=== What the task asks ===
A stretch of the entries below is to be set down exactly, running from the line with "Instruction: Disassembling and" through the line with "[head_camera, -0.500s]", both included, and no other line.

--- START ---

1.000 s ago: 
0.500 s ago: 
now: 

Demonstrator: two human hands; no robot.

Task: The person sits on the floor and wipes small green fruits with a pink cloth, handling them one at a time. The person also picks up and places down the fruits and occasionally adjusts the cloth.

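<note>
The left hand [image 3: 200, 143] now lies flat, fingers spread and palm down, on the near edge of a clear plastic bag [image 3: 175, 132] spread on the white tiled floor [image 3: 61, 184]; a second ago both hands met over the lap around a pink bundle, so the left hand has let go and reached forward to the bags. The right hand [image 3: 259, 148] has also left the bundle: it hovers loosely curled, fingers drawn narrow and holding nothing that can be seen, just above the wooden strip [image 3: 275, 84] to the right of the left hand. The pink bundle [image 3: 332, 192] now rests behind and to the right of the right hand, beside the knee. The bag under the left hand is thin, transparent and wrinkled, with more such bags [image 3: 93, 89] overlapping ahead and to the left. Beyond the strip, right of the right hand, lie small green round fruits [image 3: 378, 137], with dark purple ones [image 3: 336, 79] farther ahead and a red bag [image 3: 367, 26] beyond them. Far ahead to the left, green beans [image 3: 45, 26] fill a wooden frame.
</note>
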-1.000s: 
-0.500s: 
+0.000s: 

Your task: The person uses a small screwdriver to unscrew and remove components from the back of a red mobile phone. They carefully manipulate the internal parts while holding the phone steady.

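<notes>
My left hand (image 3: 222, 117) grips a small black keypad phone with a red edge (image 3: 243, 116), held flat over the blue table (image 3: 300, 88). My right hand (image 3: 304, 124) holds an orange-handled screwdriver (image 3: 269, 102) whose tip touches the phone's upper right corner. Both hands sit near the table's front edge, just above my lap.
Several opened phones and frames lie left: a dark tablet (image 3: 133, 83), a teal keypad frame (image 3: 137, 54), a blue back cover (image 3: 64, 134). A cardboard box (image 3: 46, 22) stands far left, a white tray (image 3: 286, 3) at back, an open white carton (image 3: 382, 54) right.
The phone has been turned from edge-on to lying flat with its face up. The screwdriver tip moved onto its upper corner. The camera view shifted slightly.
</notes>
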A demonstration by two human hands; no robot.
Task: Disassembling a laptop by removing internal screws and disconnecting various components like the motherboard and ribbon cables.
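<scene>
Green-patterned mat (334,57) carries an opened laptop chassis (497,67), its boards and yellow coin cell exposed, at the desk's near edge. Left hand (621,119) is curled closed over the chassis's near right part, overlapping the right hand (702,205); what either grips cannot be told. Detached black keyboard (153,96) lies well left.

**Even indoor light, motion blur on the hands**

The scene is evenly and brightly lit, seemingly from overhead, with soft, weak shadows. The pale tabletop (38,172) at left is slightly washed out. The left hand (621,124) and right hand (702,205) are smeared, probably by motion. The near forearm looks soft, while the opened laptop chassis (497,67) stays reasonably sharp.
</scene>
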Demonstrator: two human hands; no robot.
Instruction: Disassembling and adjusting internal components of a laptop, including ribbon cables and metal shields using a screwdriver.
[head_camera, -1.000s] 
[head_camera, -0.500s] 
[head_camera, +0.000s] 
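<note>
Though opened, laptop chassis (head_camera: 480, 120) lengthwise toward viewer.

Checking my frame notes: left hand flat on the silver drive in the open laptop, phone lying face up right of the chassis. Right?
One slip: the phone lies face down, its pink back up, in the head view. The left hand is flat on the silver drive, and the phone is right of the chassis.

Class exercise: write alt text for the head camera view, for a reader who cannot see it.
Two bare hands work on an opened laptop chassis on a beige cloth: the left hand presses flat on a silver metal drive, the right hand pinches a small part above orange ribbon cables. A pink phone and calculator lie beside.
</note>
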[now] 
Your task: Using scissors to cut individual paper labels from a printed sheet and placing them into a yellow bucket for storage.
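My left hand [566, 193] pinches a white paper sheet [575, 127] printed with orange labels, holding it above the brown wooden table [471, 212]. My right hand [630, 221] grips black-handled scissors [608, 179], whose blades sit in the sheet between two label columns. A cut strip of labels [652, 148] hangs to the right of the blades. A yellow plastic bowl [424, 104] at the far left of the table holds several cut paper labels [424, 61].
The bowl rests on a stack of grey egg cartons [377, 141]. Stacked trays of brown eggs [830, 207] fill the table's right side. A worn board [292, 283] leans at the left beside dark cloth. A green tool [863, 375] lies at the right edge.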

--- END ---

=== Response area ===
Instruction: Disassembling and adjusting internal components of a laptop, including ribbon cables and metal shields using a screwdriver.
[head_camera, -1.000s] 
[head_camera, -0.500s] 

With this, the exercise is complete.